Why Selecting Only Needed Columns Boosts Performance: Teradata Query Example

Roland Wenzlofsky

April 22, 2023

minutes reading time

Learn the benefits of choosing necessary columns for optimal performance. Our query in question involves a join between two specified tables:

CREATE SET TABLE TheDatabase.TheTable1
(
REF_PK BIGINT NOT NULL,
COL1 CHAR(20) NOT NULL,
COL2 INTEGER,
…
COL99 CHAR(100)
) PRIMARY INDEX ( COl1 );

CREATE MULTISET TABLE TheDatabase.TheTable2
(
PK BIGINT NOT NULL,
COL1 CHAR(20) NOT NULL,
COl2 INTEGER,
…
COL20 INTEGER
) PRIMARY INDEX ( COL1 )
INDEX ( REF_PK )
;

The rows of two tables with different primary indexes must be redistributed or copied to a common AMP to perform the join. As a solution, we created a NUSI on the join column (REF_PK) of “TheTable2” during our test scenario.

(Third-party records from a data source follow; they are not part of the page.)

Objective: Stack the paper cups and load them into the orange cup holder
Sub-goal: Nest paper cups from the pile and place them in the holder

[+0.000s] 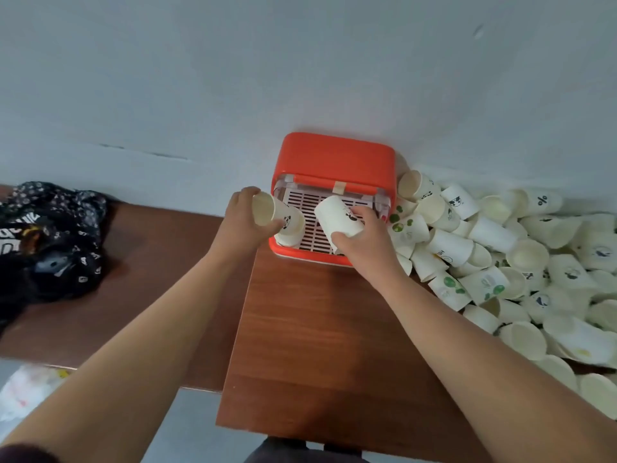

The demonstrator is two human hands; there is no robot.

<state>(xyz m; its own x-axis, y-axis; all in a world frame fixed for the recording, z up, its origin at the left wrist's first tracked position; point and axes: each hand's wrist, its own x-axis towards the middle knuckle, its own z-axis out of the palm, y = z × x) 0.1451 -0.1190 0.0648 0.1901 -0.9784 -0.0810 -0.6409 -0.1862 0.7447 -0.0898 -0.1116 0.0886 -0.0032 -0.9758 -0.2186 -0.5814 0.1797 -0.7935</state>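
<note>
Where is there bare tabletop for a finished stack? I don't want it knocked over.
The wooden table is bare in front of the orange cup holder, between the forearms. The lower brown surface is free between the dark bag and the left hand. To the right, the pile of loose paper cups is crowded.

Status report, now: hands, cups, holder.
Left hand holding a paper cup, mouth toward camera. Right hand holding a second cup. Both over the orange cup holder, lid open. Loose cup pile crowds its right side.
</note>
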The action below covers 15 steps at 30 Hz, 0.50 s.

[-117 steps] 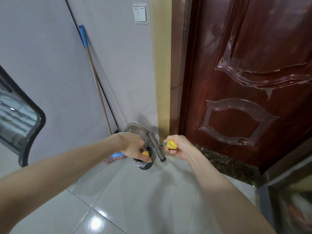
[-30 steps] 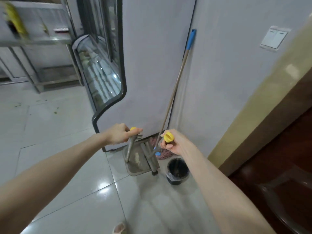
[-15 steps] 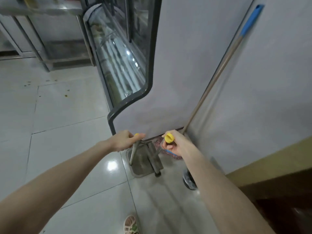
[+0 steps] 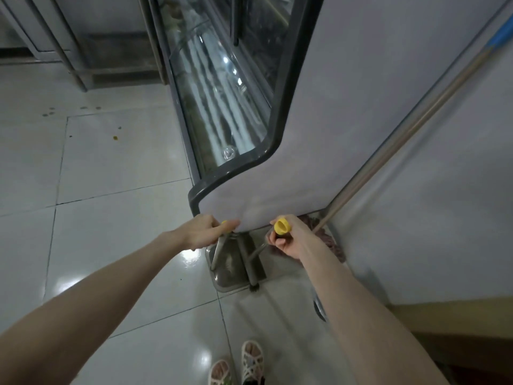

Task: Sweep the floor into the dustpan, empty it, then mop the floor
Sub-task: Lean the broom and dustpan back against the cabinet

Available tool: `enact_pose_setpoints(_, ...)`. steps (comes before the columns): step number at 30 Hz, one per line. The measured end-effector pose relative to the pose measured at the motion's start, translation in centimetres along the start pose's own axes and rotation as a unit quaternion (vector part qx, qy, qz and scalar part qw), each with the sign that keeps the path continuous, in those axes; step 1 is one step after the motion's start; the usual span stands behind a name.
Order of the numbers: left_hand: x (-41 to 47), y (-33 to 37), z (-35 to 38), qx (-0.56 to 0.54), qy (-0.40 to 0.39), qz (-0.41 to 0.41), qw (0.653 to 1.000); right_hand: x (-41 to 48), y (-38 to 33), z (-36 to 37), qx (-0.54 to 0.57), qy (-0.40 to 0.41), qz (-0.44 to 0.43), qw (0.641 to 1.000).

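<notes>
My left hand (image 4: 203, 231) grips the yellow-capped top of the grey dustpan handle (image 4: 217, 252). The grey dustpan (image 4: 228, 269) stands on the tiled floor just below, against the foot of a display cabinet. My right hand (image 4: 288, 238) grips the yellow-capped broom handle (image 4: 281, 226). The broom's grey head (image 4: 252, 269) lies inside the dustpan, bristles at its near edge. A mop with a wooden pole (image 4: 410, 129) and reddish strands (image 4: 330, 240) leans in the corner behind my right hand.
A glass-fronted display cabinet (image 4: 222, 107) with a grey side panel rises straight ahead. A small bin (image 4: 319, 308) shows partly behind my right forearm. Bits of dirt (image 4: 115, 138) lie on the white tiles at the left. My sandalled feet (image 4: 241, 362) stand at the bottom edge.
The view has swung left and down, away from the red door towards the cabinet. Both hands keep their grip, and the dustpan and broom have come away from the bin to the cabinet's foot.
</notes>
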<state>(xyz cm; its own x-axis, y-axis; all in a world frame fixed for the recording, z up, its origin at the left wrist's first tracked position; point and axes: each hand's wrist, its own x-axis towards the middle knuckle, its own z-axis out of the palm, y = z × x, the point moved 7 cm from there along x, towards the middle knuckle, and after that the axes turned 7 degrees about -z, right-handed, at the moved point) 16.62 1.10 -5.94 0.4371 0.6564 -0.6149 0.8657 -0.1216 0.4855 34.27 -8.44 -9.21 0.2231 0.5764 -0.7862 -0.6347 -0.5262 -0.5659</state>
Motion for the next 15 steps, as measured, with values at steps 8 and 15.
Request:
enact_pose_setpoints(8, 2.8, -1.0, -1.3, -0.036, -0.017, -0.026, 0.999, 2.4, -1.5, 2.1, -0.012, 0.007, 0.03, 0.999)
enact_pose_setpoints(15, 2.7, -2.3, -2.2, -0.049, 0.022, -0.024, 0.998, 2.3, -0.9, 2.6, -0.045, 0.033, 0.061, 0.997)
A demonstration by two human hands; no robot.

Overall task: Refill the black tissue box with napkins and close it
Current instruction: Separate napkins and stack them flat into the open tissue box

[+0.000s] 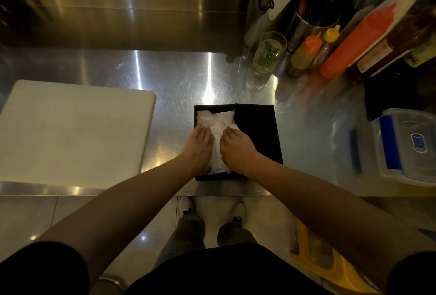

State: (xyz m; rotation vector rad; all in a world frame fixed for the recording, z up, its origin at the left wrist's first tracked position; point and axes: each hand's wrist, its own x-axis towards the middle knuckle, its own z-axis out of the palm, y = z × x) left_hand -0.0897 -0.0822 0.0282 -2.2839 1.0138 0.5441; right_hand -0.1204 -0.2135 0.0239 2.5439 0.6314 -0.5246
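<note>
A black tissue box [195,115] lies open near the front edge of the steel counter, with white napkins [218,122] filling its inside. Its black lid [256,129] leans against the box's right side, partly overlapping it. My left hand [199,146] presses palm down on the left part of the napkins. My right hand [237,147] presses on their right part, fingers flat and together. Between the two hands a strip of napkin shows. The near end of the box is hidden under my wrists.
A white cutting board [70,132] lies to the left. At the back right stand a glass [269,51], squeeze bottles [306,51], a red sauce bottle [354,44] and utensil holders [313,23]. A clear lidded container with blue clips [405,146] sits at the right.
</note>
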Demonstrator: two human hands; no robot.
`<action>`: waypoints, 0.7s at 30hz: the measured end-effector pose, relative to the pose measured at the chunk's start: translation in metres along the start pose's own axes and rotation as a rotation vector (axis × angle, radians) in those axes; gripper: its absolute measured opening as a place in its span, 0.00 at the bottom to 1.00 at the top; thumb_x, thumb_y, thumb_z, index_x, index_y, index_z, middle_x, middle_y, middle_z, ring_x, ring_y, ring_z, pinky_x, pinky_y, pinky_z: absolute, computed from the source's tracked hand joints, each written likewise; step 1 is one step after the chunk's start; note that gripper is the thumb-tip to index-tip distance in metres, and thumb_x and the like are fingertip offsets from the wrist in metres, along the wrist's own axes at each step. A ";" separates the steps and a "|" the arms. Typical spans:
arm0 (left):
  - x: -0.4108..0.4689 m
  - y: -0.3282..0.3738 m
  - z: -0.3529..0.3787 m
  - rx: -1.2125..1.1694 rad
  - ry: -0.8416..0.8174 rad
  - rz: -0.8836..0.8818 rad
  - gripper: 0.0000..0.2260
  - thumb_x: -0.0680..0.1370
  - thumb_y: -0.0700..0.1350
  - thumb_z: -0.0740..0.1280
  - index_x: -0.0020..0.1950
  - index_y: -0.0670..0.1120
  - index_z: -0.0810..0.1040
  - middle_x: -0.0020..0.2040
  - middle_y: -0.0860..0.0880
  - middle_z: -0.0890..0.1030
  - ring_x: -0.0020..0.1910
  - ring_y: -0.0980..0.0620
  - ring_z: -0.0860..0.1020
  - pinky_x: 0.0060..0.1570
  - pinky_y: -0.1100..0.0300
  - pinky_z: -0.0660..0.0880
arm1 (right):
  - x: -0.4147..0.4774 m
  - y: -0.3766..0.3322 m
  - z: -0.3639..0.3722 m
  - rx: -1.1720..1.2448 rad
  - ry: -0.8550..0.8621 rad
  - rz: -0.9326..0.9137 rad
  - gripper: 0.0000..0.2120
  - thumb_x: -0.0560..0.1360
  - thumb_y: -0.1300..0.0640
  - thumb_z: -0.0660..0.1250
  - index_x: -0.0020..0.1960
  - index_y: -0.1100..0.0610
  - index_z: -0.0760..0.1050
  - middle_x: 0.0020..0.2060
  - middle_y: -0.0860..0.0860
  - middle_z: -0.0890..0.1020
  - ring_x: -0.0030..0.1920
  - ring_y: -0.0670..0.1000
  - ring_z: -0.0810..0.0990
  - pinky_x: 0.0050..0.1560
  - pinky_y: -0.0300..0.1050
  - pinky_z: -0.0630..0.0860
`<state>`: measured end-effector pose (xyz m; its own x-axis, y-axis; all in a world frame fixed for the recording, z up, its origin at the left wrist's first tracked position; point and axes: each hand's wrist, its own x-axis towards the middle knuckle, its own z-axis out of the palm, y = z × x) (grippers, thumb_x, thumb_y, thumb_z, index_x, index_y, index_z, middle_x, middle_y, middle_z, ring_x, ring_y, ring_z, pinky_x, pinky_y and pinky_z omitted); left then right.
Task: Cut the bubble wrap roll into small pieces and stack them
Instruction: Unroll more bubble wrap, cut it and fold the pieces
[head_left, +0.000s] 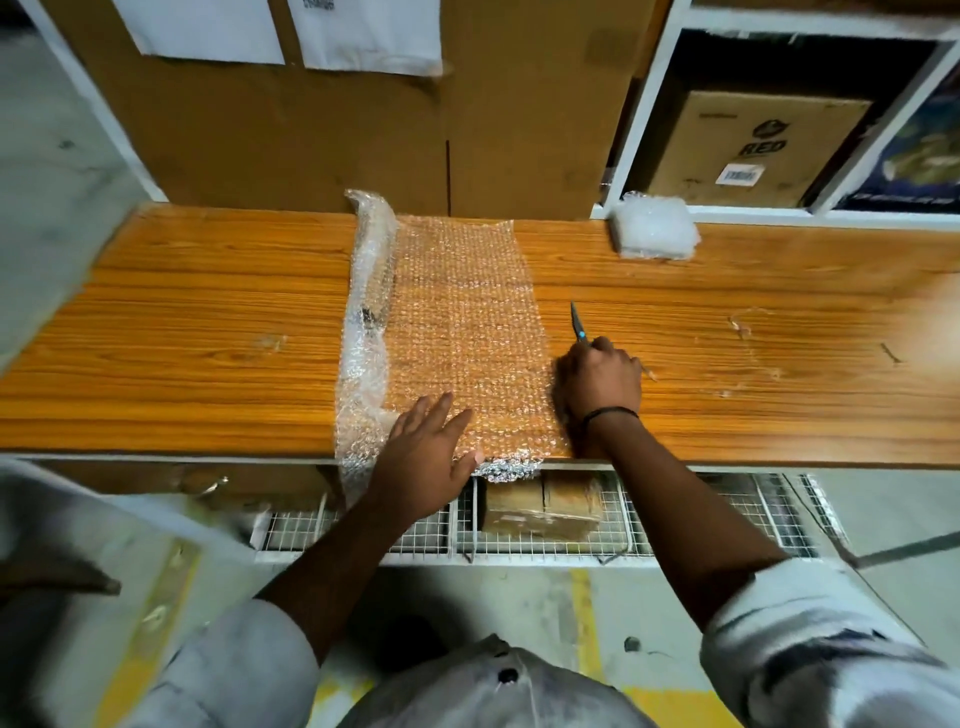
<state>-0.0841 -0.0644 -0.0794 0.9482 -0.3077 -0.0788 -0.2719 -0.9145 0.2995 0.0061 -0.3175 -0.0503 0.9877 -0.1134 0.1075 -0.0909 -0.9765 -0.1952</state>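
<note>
Head view: the bubble wrap roll (366, 291) lies across the table (208, 322), with its unrolled sheet (467, 312) spread flat to the right of it and overhanging the near edge.
Left hand (426, 447): fingers straight and spread, pressing the sheet's near edge flat.
Right hand (597, 379): fingers curled round a blue-handled cutter (576, 319) at the sheet's right edge, blade pointing away. Whether it is scissors or a knife cannot be told.
Step in hand: probably lining up a cut.
Doing it well: keep the sheet taut under the flat palm, run the blade straight from near to far, and keep the fingers out of its path.
Stack (653, 228): at the far right of the table, well apart from the sheet.
Count: one roll, one spread sheet, one cutter, one stack; the pieces in it are too blurred to number.
</note>
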 end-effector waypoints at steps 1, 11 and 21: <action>-0.003 0.001 0.001 0.000 0.008 0.005 0.36 0.78 0.69 0.47 0.82 0.53 0.61 0.84 0.47 0.54 0.83 0.40 0.51 0.79 0.41 0.52 | -0.003 0.001 -0.003 -0.012 -0.006 0.003 0.12 0.81 0.55 0.63 0.58 0.58 0.81 0.56 0.60 0.80 0.54 0.65 0.80 0.57 0.57 0.73; -0.019 0.011 0.004 0.094 0.003 0.027 0.36 0.81 0.61 0.66 0.84 0.54 0.54 0.85 0.48 0.50 0.83 0.42 0.48 0.77 0.49 0.43 | -0.029 0.011 -0.024 0.035 -0.183 0.148 0.19 0.81 0.61 0.63 0.70 0.64 0.70 0.60 0.66 0.78 0.54 0.67 0.82 0.47 0.57 0.79; -0.026 0.021 0.002 0.012 0.088 0.001 0.27 0.85 0.41 0.60 0.83 0.52 0.59 0.84 0.50 0.54 0.83 0.46 0.52 0.80 0.50 0.45 | -0.049 0.027 -0.043 0.751 -0.305 0.385 0.18 0.80 0.60 0.69 0.69 0.63 0.73 0.50 0.63 0.83 0.45 0.60 0.84 0.35 0.45 0.78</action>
<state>-0.1146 -0.0761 -0.0727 0.9586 -0.2846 0.0059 -0.2742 -0.9177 0.2876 -0.0502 -0.3463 -0.0192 0.9064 -0.2506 -0.3399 -0.4216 -0.4914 -0.7621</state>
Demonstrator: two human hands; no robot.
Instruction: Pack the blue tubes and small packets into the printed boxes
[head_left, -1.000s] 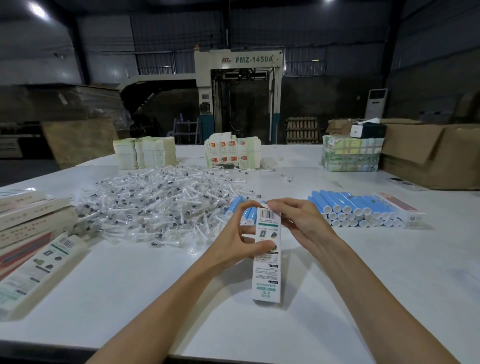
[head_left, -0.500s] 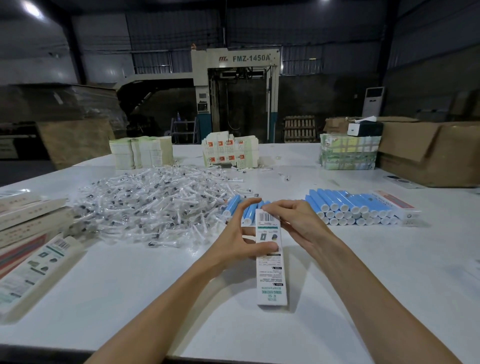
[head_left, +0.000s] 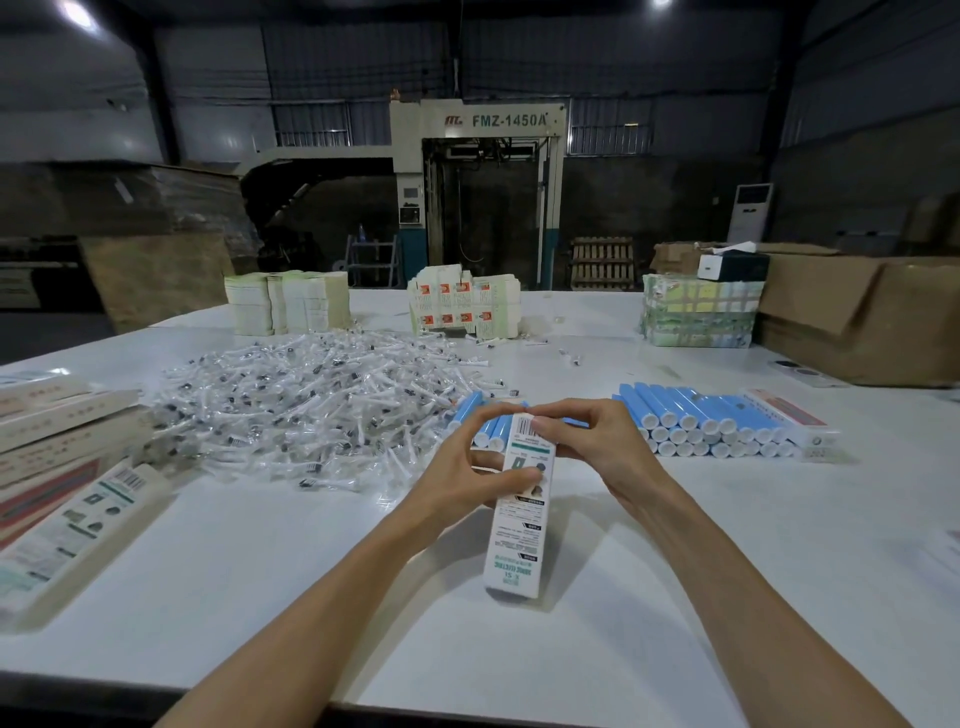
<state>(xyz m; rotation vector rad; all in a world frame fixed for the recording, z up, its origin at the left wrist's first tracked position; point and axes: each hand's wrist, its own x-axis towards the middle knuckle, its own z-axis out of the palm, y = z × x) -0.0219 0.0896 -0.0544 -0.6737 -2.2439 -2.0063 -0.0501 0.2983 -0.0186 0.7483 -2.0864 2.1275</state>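
Observation:
A long white printed box (head_left: 517, 540) stands tilted on the white table (head_left: 727, 571), its lower end on the surface. My left hand (head_left: 467, 467) grips its upper part, thumb on the printed face. My right hand (head_left: 587, 441) pinches the box's top end near the barcode. Behind the hands lie a few blue tubes (head_left: 485, 423). A larger stack of blue tubes (head_left: 701, 421) lies to the right. A big heap of small clear packets (head_left: 311, 405) covers the table to the left. Whether anything is inside the box is hidden.
Printed boxes (head_left: 67, 525) lie stacked at the left edge, and one more box (head_left: 789, 415) beside the tube stack. Bundles of flat cartons (head_left: 462, 306) and paper stacks (head_left: 285, 301) stand at the back. A wrapped bundle (head_left: 698, 312) and a brown cardboard box (head_left: 857, 317) sit back right.
The box's lower end swung slightly left between the last two frames. Both hands stay on its upper end, the right fingers working at the top flap.

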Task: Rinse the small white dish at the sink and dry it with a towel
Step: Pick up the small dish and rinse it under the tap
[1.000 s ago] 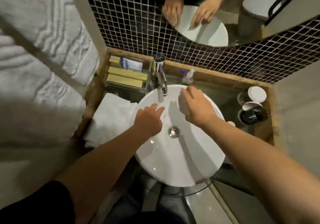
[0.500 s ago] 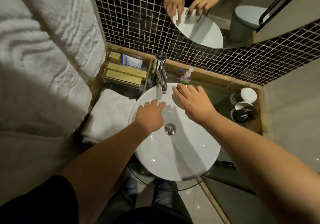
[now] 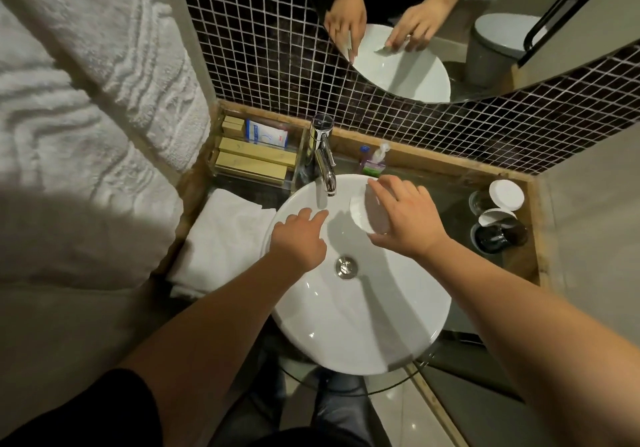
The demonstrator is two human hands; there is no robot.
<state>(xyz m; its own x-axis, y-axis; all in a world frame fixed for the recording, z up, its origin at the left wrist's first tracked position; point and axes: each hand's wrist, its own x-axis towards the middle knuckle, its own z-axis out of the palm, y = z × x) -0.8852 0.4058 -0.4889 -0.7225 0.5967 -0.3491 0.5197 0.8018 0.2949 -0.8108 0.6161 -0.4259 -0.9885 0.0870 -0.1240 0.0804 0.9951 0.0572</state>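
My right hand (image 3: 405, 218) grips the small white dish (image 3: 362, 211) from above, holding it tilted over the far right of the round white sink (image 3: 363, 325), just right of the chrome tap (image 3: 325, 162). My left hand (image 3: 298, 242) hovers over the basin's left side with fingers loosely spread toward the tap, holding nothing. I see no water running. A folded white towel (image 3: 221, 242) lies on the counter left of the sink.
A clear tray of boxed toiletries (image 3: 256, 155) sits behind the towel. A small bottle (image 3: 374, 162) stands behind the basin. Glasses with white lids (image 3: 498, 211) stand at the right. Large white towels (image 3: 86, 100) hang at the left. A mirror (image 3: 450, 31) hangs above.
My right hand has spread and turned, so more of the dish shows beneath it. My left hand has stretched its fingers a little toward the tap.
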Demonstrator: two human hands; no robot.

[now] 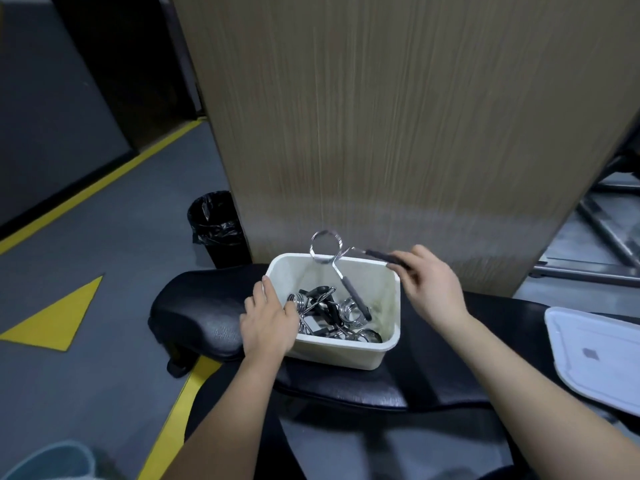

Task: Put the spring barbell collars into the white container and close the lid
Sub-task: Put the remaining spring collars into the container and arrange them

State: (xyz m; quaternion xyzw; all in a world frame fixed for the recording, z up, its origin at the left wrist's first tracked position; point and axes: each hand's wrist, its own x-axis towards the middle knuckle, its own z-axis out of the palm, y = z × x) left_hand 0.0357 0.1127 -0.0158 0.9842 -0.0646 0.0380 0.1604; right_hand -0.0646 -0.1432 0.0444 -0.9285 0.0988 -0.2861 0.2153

Our initial query retrieves all columns from both tables:

Explain
SELECT *
FROm
TheDatabase.TheTable1 t01
INNER JOIN
TheTable2 t02
ON
t01.RELATED_PK = t02.PK

1) First, we lock a distinct TheDatabase.” pseudo table” for read on a
RowHash to prevent global deadlock for TheDatabase.t01.
2) Next, we lock Q_DBS_SGL_WORK.TheTable2 in view TheDatabase.TheTable2
for access, and we lock TheDatabase.t01 for read.
3) We execute the following steps in parallel.
1) We do an all-AMPs RETRIEVE step from Q_DBS_SGL_WORK.TheTable2
in view TheDatabase.TheTable2 by way of an all-rows scan with
no residual conditions into Spool 2 (all_amps) (compressed
columns allowed) fanned out into 10 hash join partitions,
which is redistributed by the hash code of (
TheDatabase.TheTable2.PK) to all AMPs. The size of
Spool 2 is estimated with high confidence to be 16,206,188
rows (1,798,886,868 bytes). The estimated time for this step
is 7.86 seconds.

2) We do an all-AMPs RETRIEVE step from TheDatabase.t01 by way
of an all-rows scan with no residual conditions into Spool 3
(all_amps) (compressed columns allowed) fanned out into 10
hash join partitions, which is redistributed by the hash code
of (TheDatabase.t01.RELATED_PK) to all AMPs. The input table
will not be cached in memory but is eligible for
synchronized scanning. The result spool file will not be
cached in memory. The size of Spool 3 is estimated with high
confidence to be 25,914,926 rows (17,259,340,716 bytes). The
estimated time for this step is 1 minute and 13 seconds.
4) We do an all-AMPs JOIN step from Spool 2 (Last Use) by way of an
all-rows scan, which is joined to Spool 3 (Last Use) by way of an
all-rows scan. Spool 2 and Spool 3 are joined using a hash join
of 10 partitions, with a join condition of (“RELATED_PK = PK”).
The result goes into Spool 1 (group_amps), which is built locally
on the AMPs. The result spool file will not be cached in memory.
The size of Spool 1 is estimated with low confidence to be
36,760,336 rows (30,731,640,896 bytes). The estimated time for
this step is 24.07 seconds.

5) Finally, we send out an END TRANSACTION step to all AMPs involved
in processing the request.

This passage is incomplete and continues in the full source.